EXERCISE DETAILS => Go through the data and report how many lines include the word "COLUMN", giving only the number.

+-------+

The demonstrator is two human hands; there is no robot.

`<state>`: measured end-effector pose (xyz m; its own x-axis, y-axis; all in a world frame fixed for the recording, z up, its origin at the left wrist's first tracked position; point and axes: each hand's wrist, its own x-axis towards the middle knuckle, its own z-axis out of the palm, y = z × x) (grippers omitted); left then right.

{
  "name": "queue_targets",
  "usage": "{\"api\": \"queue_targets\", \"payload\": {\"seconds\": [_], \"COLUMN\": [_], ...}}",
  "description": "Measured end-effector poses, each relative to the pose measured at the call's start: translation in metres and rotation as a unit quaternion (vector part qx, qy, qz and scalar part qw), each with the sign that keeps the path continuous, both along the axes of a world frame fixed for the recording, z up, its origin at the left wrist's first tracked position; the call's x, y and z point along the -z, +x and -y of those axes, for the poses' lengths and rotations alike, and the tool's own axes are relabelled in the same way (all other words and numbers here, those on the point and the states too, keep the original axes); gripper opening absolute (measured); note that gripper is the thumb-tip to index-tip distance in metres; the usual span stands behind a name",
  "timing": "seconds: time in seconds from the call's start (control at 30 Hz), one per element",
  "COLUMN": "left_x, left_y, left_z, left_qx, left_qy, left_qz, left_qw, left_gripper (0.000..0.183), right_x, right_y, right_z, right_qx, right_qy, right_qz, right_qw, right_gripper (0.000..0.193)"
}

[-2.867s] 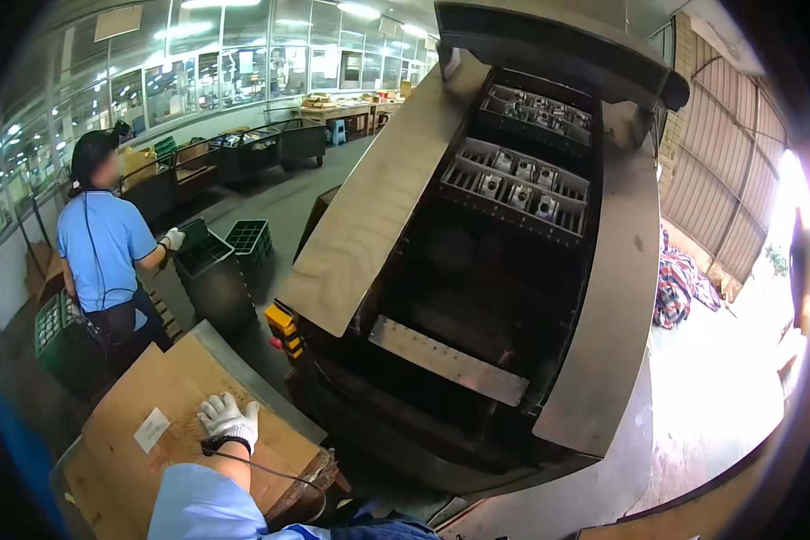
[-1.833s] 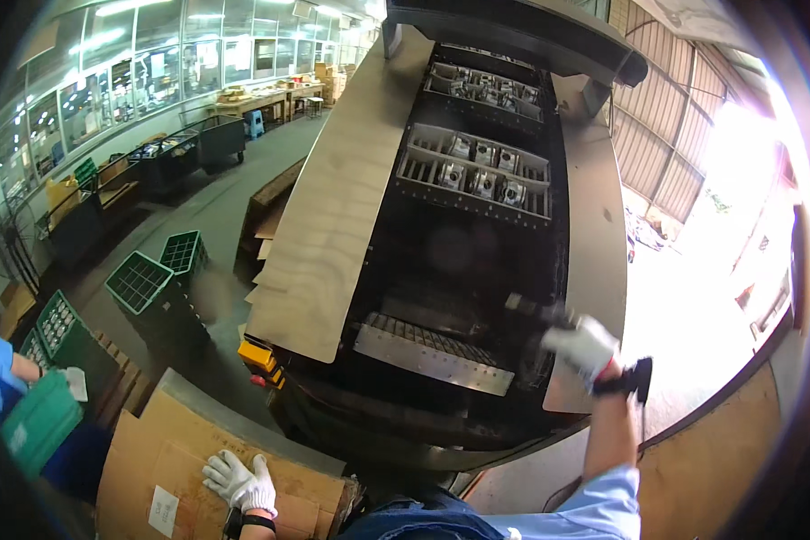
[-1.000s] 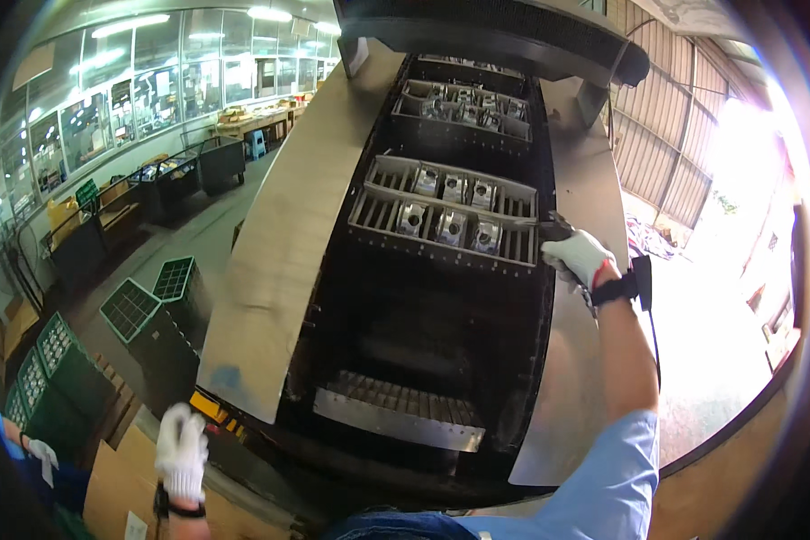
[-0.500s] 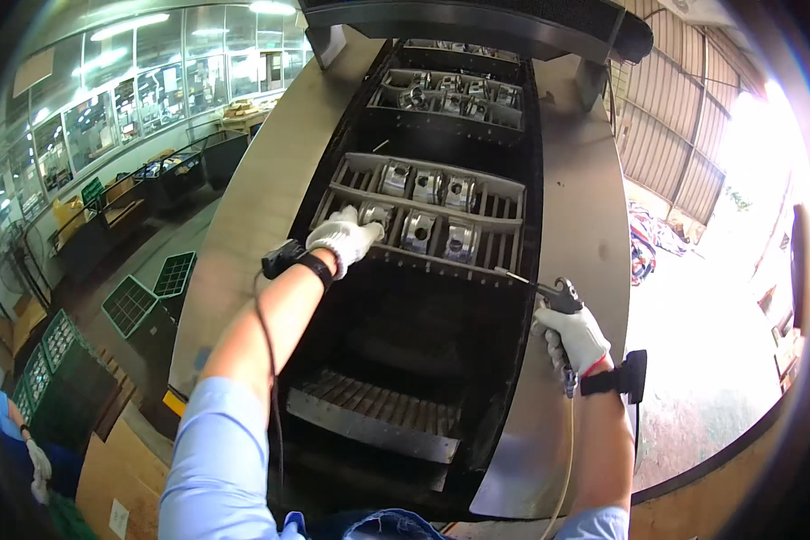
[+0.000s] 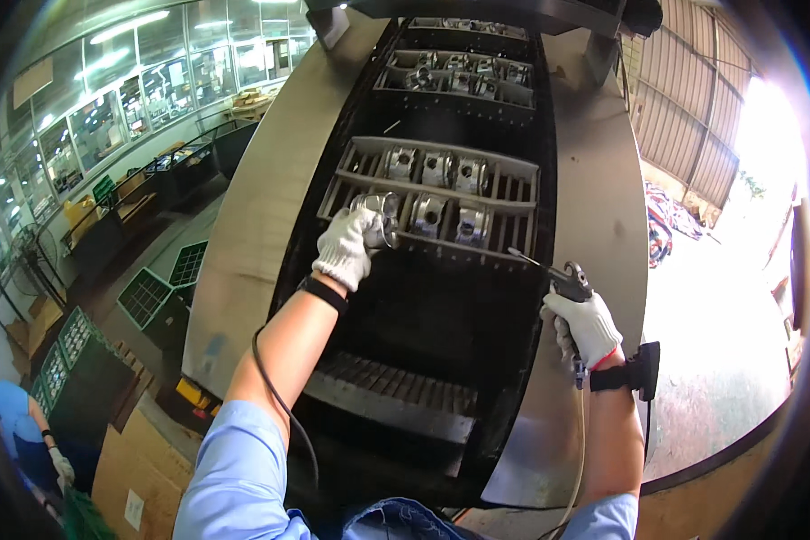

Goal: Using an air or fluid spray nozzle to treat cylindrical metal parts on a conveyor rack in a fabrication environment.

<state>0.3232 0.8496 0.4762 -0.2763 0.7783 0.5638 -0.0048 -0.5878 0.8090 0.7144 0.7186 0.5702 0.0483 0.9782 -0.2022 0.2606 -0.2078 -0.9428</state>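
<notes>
My left hand [image 5: 349,245], in a white knit glove, is closed on a shiny metal piston [image 5: 380,214] at the left end of the near row of a slotted metal rack. The piston is tilted, and my fingers hide part of it. To its right, two more pistons [image 5: 428,214] sit in the same row, and three pistons [image 5: 436,168] stand in the row behind. My gloved right hand [image 5: 589,326] grips a black air blow gun [image 5: 571,283] over the right metal side panel. Its thin nozzle points left toward the rack, and a pale hose trails down from the handle.
Another rack of pistons [image 5: 454,79] lies farther up the dark conveyor [image 5: 396,315]. A dark machine hood [image 5: 495,13] spans the far end. Green divided trays [image 5: 144,297] stand at left. Another person's gloved hand [image 5: 61,466] shows at lower left.
My left hand has pulled the piston up and tilted it from its place in the near row. My right hand keeps the blow gun in nearly the same pose. The view has shifted slightly.
</notes>
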Motion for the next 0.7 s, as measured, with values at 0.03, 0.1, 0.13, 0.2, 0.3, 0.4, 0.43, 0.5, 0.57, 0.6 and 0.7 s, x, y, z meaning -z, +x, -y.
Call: {"api": "queue_targets", "payload": {"seconds": [0.03, 0.1, 0.13, 0.2, 0.3, 0.4, 0.43, 0.5, 0.57, 0.6, 0.7], "left_x": [-0.024, -0.015, -0.013, -0.010, -0.002, 0.008, 0.010, 0.011, 0.010, 0.006, 0.033], "left_y": [0.034, 0.024, 0.016, 0.015, 0.006, -0.008, -0.018, -0.036, -0.044, -0.047, -0.077], "left_z": [0.039, 0.085, 0.108, 0.149, 0.193, 0.229, 0.239, 0.257, 0.277, 0.289, 0.313], "left_qx": [0.172, 0.141, 0.186, 0.132, 0.201, 0.133, 0.124, 0.123, 0.074, 0.026, -0.032], "left_qy": [-0.151, -0.079, -0.109, -0.096, -0.130, -0.128, -0.129, -0.144, -0.165, -0.185, -0.133], "left_qz": [0.248, 0.170, 0.203, 0.183, 0.198, 0.229, 0.233, 0.234, 0.188, 0.137, 0.220], "left_qw": [0.941, 0.972, 0.955, 0.969, 0.950, 0.956, 0.956, 0.954, 0.965, 0.973, 0.966], "left_gripper": [0.012, 0.034, 0.041, 0.047, 0.045, 0.045, 0.045, 0.046, 0.042, 0.039, 0.039], "right_x": [0.009, 0.006, 0.006, 0.021, 0.056, 0.069, 0.071, 0.074, 0.076, 0.077, 0.088], "right_y": [0.002, -0.041, -0.060, -0.094, -0.129, -0.161, -0.168, -0.180, -0.192, -0.198, -0.206], "right_z": [0.011, 0.051, 0.073, 0.101, 0.118, 0.135, 0.139, 0.148, 0.160, 0.166, 0.184], "right_qx": [-0.024, -0.105, -0.122, -0.153, -0.202, -0.239, -0.247, -0.267, -0.270, -0.274, -0.294], "right_qy": [-0.005, -0.016, -0.042, -0.049, -0.059, -0.074, -0.078, -0.128, -0.122, -0.113, -0.115], "right_qz": [-0.004, -0.039, -0.049, -0.047, -0.065, -0.071, -0.068, -0.118, -0.100, -0.084, -0.134], "right_qw": [1.000, 0.994, 0.990, 0.986, 0.975, 0.966, 0.963, 0.948, 0.950, 0.951, 0.939], "right_gripper": [0.022, 0.022, 0.023, 0.025, 0.027, 0.023, 0.023, 0.021, 0.021, 0.021, 0.020]}}
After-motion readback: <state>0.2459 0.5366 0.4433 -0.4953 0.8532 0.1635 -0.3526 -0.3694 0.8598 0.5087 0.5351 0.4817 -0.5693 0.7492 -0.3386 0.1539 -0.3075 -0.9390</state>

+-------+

ANSWER BOX => 2